Açıklamada şu görüşlere yer verildi:
"Basın Kartı Yönetmeliği bir kez daha değişmiştir. Yönetmelikte bu kadar çok değişiklik yapılması ya da her iktidar değişikliğinde yeniden yönetmelik yayınlanması hukuk güvenilirliği ilkesi ile bağdaşmamaktadır.
"Yönetmelik değişiklikleri ile iktidar gazetecilik mesleğini kendi düşüncesi doğrultusunda; düzenleme ve disiplin altına almaya çalışma geleneğini sürdürmektedir. İktidar kimin gazeteci olacağına kendi karar vermeyi hedeflemektedir.
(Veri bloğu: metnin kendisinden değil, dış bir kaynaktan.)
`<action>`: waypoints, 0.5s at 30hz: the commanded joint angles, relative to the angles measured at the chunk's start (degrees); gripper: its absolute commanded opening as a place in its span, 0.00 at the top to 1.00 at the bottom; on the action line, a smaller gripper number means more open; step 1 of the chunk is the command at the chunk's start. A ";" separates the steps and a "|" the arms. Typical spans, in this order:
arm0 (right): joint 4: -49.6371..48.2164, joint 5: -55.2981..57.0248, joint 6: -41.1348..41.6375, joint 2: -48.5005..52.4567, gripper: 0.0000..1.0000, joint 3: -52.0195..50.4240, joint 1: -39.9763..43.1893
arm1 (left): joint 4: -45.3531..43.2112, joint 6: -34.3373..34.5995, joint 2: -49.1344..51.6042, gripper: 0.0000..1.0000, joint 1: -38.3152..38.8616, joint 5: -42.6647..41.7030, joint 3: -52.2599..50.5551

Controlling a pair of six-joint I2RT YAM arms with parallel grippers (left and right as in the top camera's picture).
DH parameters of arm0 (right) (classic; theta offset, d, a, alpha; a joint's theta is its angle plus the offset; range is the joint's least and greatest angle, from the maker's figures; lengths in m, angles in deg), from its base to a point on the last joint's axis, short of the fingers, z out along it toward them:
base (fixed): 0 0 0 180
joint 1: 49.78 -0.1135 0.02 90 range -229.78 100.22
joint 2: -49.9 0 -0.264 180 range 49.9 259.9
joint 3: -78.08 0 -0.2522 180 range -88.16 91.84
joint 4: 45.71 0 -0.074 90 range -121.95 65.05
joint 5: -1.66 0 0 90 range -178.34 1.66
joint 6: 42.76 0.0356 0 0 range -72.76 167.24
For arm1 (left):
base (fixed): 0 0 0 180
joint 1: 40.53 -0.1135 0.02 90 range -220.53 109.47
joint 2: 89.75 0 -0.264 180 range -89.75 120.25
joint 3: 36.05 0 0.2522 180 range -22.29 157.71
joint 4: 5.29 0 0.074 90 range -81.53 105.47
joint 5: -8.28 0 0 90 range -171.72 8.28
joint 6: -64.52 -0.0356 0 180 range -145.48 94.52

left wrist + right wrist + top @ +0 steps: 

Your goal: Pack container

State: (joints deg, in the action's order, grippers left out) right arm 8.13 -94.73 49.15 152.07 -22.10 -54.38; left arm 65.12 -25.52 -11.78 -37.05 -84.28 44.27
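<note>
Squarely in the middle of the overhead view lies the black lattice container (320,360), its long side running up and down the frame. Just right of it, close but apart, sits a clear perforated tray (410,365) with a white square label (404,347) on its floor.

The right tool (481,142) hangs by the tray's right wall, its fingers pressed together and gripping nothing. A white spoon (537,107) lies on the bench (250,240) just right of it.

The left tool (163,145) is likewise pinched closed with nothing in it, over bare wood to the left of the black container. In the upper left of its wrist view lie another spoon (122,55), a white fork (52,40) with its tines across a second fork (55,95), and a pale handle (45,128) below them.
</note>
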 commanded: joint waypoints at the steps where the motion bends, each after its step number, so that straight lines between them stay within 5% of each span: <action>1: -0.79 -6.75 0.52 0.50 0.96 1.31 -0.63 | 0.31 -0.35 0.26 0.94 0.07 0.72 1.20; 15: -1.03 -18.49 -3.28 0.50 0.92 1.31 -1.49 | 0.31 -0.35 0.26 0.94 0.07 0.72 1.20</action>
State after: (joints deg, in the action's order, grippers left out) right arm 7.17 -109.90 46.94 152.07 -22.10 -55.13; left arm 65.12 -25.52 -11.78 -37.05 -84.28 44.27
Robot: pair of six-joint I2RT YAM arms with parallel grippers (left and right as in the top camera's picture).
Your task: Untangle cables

"Danıştay İdari Dava Daireleri Kurulu’nun 4 Kasım 2020 tarihli ve YD İtiraz No:2020/471 sayılı kararı ile yönetmeliğin bazı maddelerinin iptali sonucunda iktidar tarafından değişiklikler yapılmıştır. Ancak son yönetmelikte de aynı hukuki sakatlıklar sürmektedir.
"Yönetmelik ile iktidara tanınan sınırsız keyfiyeti kabul etmek mümkün değildir. Basın kartı taşımak gazeteci olunduğu anlamına gelmemektedir. Bugün birçok çok basın kartı taşıyan gazetecinin, gazetecilik mesleğinin özüne ve Türkiye Gazetecileri Hak ve Sorumluluk Bildirgesi’nde yer alan ilkelere aykırı hareket ettiği de bir gerçektir. Son dönemde yaşananlar, ortaya saçılanlar da bunu göstermektedir.
'Basın kartı gazetecilik mesleğinin ruhsatı değildir'
"Yönetmelikteki özellikle 25. Madde değişikliği ile Sürekli Basın Kartı taşıyan meslektaşlarımızın basın kartlarının iptali tek taraflı bir komisyon incelemesi ile mümkün hale gelecektir. Bugüne kadar iktidarın kamu yararına olmayan faaliyetlerini haberleştirdiği için yüzlerce gazetecinin kartı iptal edilmiş, yine yüzlerce gazetecinin kartı ‘incelemede’ diyerek sahiplerine verilmemiştir.
"Bugün uygulamada basın kartı taşıyan meslektaşlarımızdan çok daha fazla basın kartsız çalıştırılan muhabir, foto muhabiri ve kameraman bulunmaktadır.
"Basın kartı gazetecilik mesleğinin ruhsatı değildir. Basın kartı gazetecilerin denetlenmesi amacıyla kullanılamaz. İktidarı bir kez daha Basın Kartı Yönetmeliği ile ilgili hukuka aykırı değişiklik yapmaktan vazgeçmeye, evrensel gazetecilik ilkelerine uymaya ve saygı göstermeye çağırıyoruz.”
"Ortak tutum almaya" çağrı
DİSK Basın İş’ten yapılan açıkalamada da şöyle denildi:
"Yine bir gece yarısı Resmi Gazete’de yayımlanan Basın Kartı Yönetmeliği, Saray’ın istemediği kişilerin gazeteci sayılmayacağının itirafıdır. Yine muğlak tanımlar ve iktidar ölçülerinin işletileceği tepeden inme bir kararla gazeteciliğin tarifi yapılıyor.
"DİSK Basın-İş geçmiş dönemde de basın kartı verilme yönteminin yanlışlığını savunuyordu. Kimin gazeteci olup olmadığına devlet değil gazeteci örgütleri karar verir. Gazeteci örgütlerinin oluşturduğu bir komisyonun belirlediği ilkelerle basın kartı verilmeli. Bu konuda bütün meslek örgütlerini ortak tutum almaya çağırıyoruz.
"Tüm gazeteci örgütlerini bir kez daha bu çalışmaya davet ediyoruz. Basın kartı sorununun çözümü için elimizi taşın altına koymaya ve inisiyatif almaya hazırız
"Bu sorun giderilene kadar gazetecilik faaliyetinde bulunan kurumların verdiği tanıtım kartları basın kartı yerine geçmeli."